*What the exercise asks:*
Each line of the material should be set down exactly. Pictures are not part of the copy.

*Collected material:*
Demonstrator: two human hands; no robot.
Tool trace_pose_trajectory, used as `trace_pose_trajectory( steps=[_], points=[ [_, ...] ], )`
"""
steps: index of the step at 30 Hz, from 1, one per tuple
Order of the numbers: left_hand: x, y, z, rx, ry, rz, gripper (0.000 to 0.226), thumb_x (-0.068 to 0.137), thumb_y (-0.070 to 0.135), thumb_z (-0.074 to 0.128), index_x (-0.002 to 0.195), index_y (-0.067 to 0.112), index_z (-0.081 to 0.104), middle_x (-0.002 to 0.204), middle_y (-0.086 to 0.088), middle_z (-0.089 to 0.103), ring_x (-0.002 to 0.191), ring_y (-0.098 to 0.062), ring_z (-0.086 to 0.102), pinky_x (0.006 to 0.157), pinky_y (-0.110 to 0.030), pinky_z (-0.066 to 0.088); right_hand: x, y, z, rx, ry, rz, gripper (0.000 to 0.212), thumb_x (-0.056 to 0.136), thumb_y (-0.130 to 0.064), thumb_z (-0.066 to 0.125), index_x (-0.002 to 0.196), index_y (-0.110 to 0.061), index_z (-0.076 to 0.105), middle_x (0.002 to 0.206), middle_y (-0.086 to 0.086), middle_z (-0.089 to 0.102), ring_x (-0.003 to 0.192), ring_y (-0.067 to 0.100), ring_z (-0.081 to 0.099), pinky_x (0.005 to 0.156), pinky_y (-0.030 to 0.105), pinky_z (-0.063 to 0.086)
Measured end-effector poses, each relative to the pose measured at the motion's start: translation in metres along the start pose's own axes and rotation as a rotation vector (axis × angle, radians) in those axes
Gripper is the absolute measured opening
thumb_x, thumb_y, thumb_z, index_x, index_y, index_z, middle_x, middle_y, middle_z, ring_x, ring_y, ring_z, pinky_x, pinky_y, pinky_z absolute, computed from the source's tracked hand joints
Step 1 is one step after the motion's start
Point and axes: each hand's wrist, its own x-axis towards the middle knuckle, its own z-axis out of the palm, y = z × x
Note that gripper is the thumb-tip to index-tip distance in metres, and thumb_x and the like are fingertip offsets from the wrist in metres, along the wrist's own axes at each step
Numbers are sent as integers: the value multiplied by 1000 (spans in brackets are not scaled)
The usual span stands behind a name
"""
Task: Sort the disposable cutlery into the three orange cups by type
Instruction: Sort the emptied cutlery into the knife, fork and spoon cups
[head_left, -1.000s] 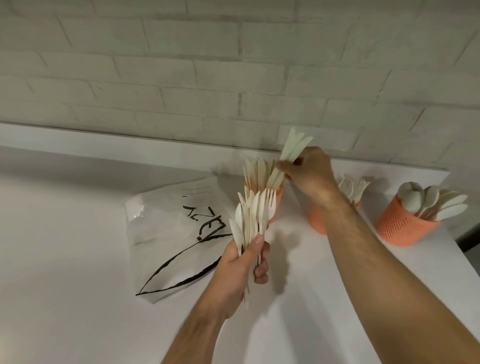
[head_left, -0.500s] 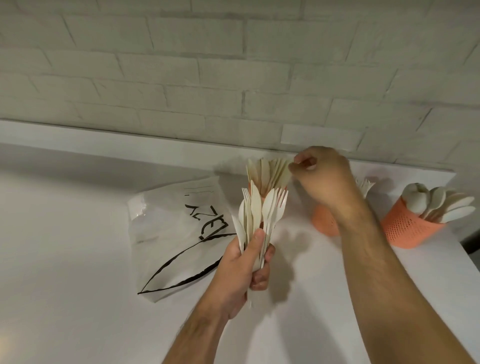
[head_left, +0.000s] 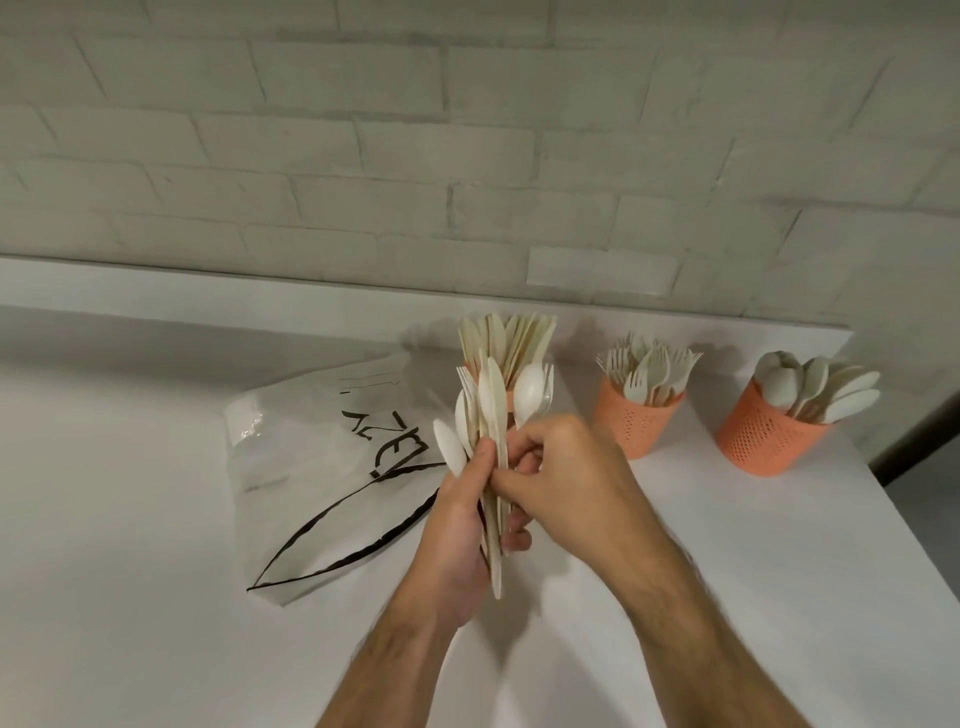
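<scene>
My left hand (head_left: 460, 525) is wrapped around the handles of a mixed bundle of cutlery (head_left: 491, 415), heads fanned upward above the counter (head_left: 130, 519), and my right hand (head_left: 561, 478) has its thumb and fingertips pinched on one handle in the middle of that bundle. I cannot tell which piece it is from the handle alone, so I should check its head before I pull. To do this cleanly I judge I should ease my left grip only enough to let that single piece slide up, lifting it straight along its length so the fork tines do not snag the neighbours and drag them out. Beyond the bundle stand the three orange cups: the knife cup (head_left: 506, 343) just behind it, mostly hidden, the fork cup (head_left: 638, 421) to its right, and the spoon cup (head_left: 769, 434) farthest right. A clear plastic bag (head_left: 332, 467) with black lettering lies flat to the left.
</scene>
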Motion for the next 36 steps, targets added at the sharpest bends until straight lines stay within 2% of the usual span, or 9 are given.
trace_pose_trajectory(
  steps=[6,10,15,17,20,23,26,30,36],
  points=[
    [-4,3,10,-44,73,-41,43,98,43,45,109,12,72,76,-7,61,60,-15,45,51,-27,34,-2,5,-6,221,51,67,12,85,-20,73,75,-13,70,62,3,70,49,14,68,47,20,53],
    [-6,7,16,-90,77,-48,41,98,37,46,119,10,68,90,-8,70,69,-16,59,53,-27,38,-8,4,-8,383,47,39,7,86,-11,72,79,-10,72,72,11,67,47,19,65,40,22,50],
    [-9,12,20,-106,28,12,32,98,28,47,119,16,67,107,-8,73,90,-18,72,61,-29,55,-10,10,-4,376,112,-28,12,89,-15,68,85,-20,78,56,-8,63,42,11,57,50,40,60],
    [-9,12,20,-99,46,27,30,99,23,48,122,17,65,113,-11,71,96,-21,71,69,-33,55,-9,12,-5,325,137,-57,18,89,-15,68,88,-28,79,55,-13,64,45,9,59,57,32,60],
    [-8,12,18,-103,81,38,29,98,19,51,123,14,64,113,-17,70,98,-28,70,76,-39,49,-10,14,-6,304,120,-74,20,88,-13,69,86,-30,79,63,-11,70,50,10,66,55,19,53],
    [-8,12,19,-99,104,63,30,98,18,52,125,13,63,109,-16,72,95,-29,72,79,-41,57,-11,16,-5,295,125,-76,16,86,-13,73,88,-26,81,67,-8,72,53,11,67,61,26,57],
    [-9,12,24,-86,121,100,25,100,18,50,120,12,64,96,-12,76,85,-24,75,69,-34,60,-11,17,-2,304,130,-62,10,82,-15,76,86,-24,80,69,-8,73,60,14,69,65,35,59],
    [-8,9,30,-20,172,155,25,103,22,45,112,13,67,98,-9,76,88,-20,74,65,-26,58,-7,19,2,267,214,-41,5,78,-19,79,80,-24,79,67,-10,73,61,10,69,65,35,59],
    [-8,5,31,7,245,149,31,102,33,45,118,15,65,105,-7,75,99,-18,72,86,-34,53,-2,17,4,224,179,14,8,79,-28,80,81,-20,79,67,-8,73,62,8,68,65,30,58]
  ],
)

*Written reply:*
Demonstrator: two human hands; no robot.
Tool trace_pose_trajectory, used as `trace_pose_trajectory( steps=[_], points=[ [_, ...] ], )`
"""
steps: index of the step at 30 Hz, from 1, one per tuple
Order of the numbers: left_hand: x, y, z, rx, ry, rz, gripper (0.000 to 0.226), thumb_x (-0.068 to 0.137), thumb_y (-0.070 to 0.135), thumb_z (-0.074 to 0.128), index_x (-0.002 to 0.195), index_y (-0.067 to 0.112), index_z (-0.081 to 0.104), middle_x (-0.002 to 0.204), middle_y (-0.086 to 0.088), middle_z (-0.089 to 0.103), ring_x (-0.002 to 0.191), ring_y (-0.098 to 0.062), ring_z (-0.086 to 0.102), pinky_x (0.006 to 0.157), pinky_y (-0.110 to 0.030), pinky_z (-0.066 to 0.088); right_hand: x, y, z, rx, ry, rz, gripper (0.000 to 0.212), thumb_x (-0.056 to 0.136), thumb_y (-0.130 to 0.064), thumb_z (-0.066 to 0.125), index_x (-0.002 to 0.196), index_y (-0.110 to 0.061), index_z (-0.076 to 0.105), middle_x (0.002 to 0.206), middle_y (-0.086 to 0.086), middle_z (-0.089 to 0.102), ring_x (-0.003 to 0.192), ring_y (-0.067 to 0.100), ring_z (-0.081 to 0.099), pinky_x (0.005 to 0.156), pinky_y (-0.030 to 0.105), pinky_z (-0.063 to 0.086)
Measured end-effector poses, each relative to the pose measured at the motion's start: translation in metres along the start pose's own axes and rotation as a rotation vector (axis × angle, radians) in those axes
Gripper is the absolute measured opening
thumb_x, thumb_y, thumb_z, index_x, index_y, index_z, middle_x, middle_y, middle_z, ring_x, ring_y, ring_z, pinky_x, pinky_y, pinky_z absolute, computed from the source's tracked hand joints
Step 1 is one step after the motion's start
Point and axes: each hand's wrist, its own x-axis towards the middle knuckle, its own z-axis out of the palm, y = z × x
Note that gripper is the thumb-tip to index-tip distance in metres, and thumb_x and the like are fingertip offsets from the wrist in metres, along the wrist's own axes at each step
Numbers are sent as integers: the value multiplied by 1000 (spans in brackets are not scaled)
The usual span stands behind a name
"""
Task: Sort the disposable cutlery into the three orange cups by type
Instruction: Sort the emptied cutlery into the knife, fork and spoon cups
[head_left, -1.000s] 
[head_left, -0.500s] 
[head_left, +0.000s] 
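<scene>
My left hand (head_left: 460, 525) is wrapped around the handles of a mixed bundle of cutlery (head_left: 491, 415), heads fanned upward above the counter (head_left: 130, 519), and my right hand (head_left: 561, 478) has its thumb and fingertips pinched on one handle in the middle of that bundle. I cannot tell which piece it is from the handle alone, so I should check its head before I pull. To do this cleanly I judge I should ease my left grip only enough to let that single piece slide up, lifting it straight along its length so the fork tines do not snag the neighbours and drag them out. Beyond the bundle stand the three orange cups: the knife cup (head_left: 506, 343) just behind it, mostly hidden, the fork cup (head_left: 638, 421) to its right, and the spoon cup (head_left: 769, 434) farthest right. A clear plastic bag (head_left: 332, 467) with black lettering lies flat to the left.
</scene>
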Motion for the next 36 steps, targets added at the sharpest bends until straight lines stay within 2% of the usual span, or 9 are given.
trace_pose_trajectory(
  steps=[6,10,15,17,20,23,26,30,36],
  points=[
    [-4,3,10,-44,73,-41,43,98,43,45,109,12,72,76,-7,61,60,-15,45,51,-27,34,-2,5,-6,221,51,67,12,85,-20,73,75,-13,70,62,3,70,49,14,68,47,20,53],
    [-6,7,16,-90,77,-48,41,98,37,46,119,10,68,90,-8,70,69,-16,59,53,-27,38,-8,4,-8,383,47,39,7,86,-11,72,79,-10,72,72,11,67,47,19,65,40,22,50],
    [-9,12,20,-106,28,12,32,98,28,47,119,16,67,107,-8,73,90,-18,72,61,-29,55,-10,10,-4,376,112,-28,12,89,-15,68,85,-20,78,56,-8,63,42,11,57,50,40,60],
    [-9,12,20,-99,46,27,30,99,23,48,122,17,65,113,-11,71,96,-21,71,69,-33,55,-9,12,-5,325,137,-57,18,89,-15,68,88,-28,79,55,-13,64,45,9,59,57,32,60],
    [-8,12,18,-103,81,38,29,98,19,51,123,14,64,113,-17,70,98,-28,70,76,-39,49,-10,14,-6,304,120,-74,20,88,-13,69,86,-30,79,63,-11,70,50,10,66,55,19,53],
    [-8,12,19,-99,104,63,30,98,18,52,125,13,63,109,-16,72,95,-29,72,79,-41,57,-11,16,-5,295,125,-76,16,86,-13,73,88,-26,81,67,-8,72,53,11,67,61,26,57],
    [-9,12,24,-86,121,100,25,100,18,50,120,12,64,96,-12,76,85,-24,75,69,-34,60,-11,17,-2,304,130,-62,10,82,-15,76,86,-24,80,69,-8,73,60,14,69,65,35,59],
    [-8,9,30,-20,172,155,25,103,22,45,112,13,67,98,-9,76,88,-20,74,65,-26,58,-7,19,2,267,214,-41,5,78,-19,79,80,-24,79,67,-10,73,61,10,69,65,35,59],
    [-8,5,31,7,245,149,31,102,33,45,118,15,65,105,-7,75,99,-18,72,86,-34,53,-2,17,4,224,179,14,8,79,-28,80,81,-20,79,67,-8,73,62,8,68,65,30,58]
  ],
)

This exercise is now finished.